Click, and the handle finally turned. He pushed through into his own private sanctuary— Crap.

Detective Chief Inspector Steel was sitting in his chair, feet up on his desk, electronic cigarette clamped between her teeth puffing artificial smoke into the room. ‘Where the hell have you been? ’

He dumped the mug on the desk, then swatted at her feet with the folder. ‘Out.’

She didn’t move. ‘Did I no’ tell you about those bloody teenagers? ’

‘For God’s sake, they’re shacked up somewhere, banging each other’s hormone-addled brains out. It’s not—’

‘I don’t give a badger’s hairy arsehole if they’re on Jeremy Kyle with “My Girlfriend Won’t Swallow”: I told you to get your finger out and visit the bloody parents and at least look as if you’re doing something.’

‘They—’

‘No.’ She slammed a hand down on the desk. ‘This isn’t a debate, it’s an order. Finger – out – now. You made the ACC look a right prawn.’

‘You know what? Sod it.’ He pulled out his warrant card, in its little leather holder, and tossed it into her lap. ‘I’m with Doc Forsyth: screw this for a game of soldiers. I never asked you to make me up to DI, did I? No, I was quite happy where I was, but you had to have someone to run around after your backside, doing all your bloody paperwork.’

‘There we go.’ She checked her watch. ‘Lasted a whole two weeks as acting DI before threatening to flounce off in a strop. That’s a record for you. Was starting to worry you’d grown up a bit.’

‘I’m serious.’

‘Oh, don’t be such a big girl’s blouse.’

‘I’ve had enough.’

‘Moan, moan, whinge, bitch, moan. Now I know where Rennie gets it from.’ She flipped open the little leather case and peered at the warrant card within, holding it out at arm’s length. ‘Jesus, there’s a face only a proctologist could love.’

He grabbed his coat from the hook by the door. ‘Enjoy your paperwork.’

‘Park your arse.’ She pointed at the visitor’s chair on the other side of the desk. ‘Soon as Disaster McPherson’s finished screwing things up in Holyrood, you can go back to being a lowly defective sergeant. God, you’re such a drama queen.’

‘I am not a drama—’

‘You don’t see me whingeing on about running CID till Finnie returns from his wee jolly to Malaga, do you? Even though the sodding ACC’s down here every five minutes bitching about the budget and the rotas and the overtime bill? No: because I’m a team player, one of the lads, knuckling under and getting the job done like a pro.’ She had a dig at the underside of her left breast, scratching and tugging at the bra-line. ‘Course, the extra cash helps.’

Logan stared at her. ‘You got a pay rise? ’
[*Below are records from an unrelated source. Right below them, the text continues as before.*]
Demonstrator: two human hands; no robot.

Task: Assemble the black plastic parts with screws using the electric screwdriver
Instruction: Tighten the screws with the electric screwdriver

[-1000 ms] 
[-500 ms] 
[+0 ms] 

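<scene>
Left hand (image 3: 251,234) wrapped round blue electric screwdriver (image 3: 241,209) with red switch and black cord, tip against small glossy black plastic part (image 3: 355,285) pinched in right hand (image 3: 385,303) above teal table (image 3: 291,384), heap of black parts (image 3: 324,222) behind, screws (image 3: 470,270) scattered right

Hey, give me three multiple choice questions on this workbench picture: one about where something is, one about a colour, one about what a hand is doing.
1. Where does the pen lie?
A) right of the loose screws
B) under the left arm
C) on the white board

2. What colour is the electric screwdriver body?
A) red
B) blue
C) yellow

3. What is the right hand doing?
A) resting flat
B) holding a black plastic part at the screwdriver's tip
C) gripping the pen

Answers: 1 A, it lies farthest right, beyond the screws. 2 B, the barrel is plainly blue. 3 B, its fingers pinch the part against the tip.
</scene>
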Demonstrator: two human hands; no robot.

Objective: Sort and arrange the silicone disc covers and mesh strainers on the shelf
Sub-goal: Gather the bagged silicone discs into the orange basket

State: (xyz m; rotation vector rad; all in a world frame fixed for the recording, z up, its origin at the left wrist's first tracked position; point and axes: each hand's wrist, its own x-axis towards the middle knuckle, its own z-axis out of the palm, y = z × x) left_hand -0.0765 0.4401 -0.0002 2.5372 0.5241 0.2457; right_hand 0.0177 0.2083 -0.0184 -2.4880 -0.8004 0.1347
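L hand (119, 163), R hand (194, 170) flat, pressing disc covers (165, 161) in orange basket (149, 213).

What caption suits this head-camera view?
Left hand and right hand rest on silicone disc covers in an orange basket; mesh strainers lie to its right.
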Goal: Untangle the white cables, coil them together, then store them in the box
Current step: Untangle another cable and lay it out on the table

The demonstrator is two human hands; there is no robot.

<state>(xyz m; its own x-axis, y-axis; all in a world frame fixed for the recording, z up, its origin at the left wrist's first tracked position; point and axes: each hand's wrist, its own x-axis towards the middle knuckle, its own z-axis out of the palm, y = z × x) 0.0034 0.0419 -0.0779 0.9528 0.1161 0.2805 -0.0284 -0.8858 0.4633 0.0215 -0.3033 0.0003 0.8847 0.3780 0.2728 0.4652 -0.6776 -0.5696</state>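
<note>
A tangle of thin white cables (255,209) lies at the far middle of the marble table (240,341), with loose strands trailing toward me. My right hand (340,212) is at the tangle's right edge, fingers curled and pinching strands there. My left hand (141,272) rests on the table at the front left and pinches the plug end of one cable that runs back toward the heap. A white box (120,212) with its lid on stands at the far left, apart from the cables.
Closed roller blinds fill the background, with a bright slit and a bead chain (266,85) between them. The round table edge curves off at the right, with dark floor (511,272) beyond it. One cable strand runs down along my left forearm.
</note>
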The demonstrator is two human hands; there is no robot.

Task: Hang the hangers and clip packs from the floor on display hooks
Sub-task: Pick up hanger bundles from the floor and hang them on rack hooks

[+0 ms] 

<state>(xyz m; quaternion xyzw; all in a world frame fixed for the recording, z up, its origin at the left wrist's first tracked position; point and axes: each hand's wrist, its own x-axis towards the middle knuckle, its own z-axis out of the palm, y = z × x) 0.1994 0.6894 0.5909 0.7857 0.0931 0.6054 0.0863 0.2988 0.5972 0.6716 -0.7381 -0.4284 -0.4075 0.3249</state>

Scowl. ‘Don’t change the subject. You, Logan Bum-Face McRae, need to get your act sorted. Being a DI’s no’ about running all over the place, arresting people and getting punched in the nose: it’s about taking a strategic overview, staying in FHQ at the centre of your wee web of influence and organizing things, making the best use of the available manpower. And solving bloody cases!’

‘Like you ever—’

‘Now get your backside in gear and go see those poor missing kids’ parents!’

Silence settled into the room, then a hiss and click as Steel’s electric cigarette gave another puff of steam.

‘What happened to, “being a DI’s no’ about running all over the place”? ’

‘Parents need to see a senior officer, no’ some junior idiot in uniform wiping their nose on their sleeves. And if you’d done something about it in the first sodding place, you wouldn’t be in this mess.’ She chucked his warrant card back at him. ‘Now sod off before I decide to motivate you some more.’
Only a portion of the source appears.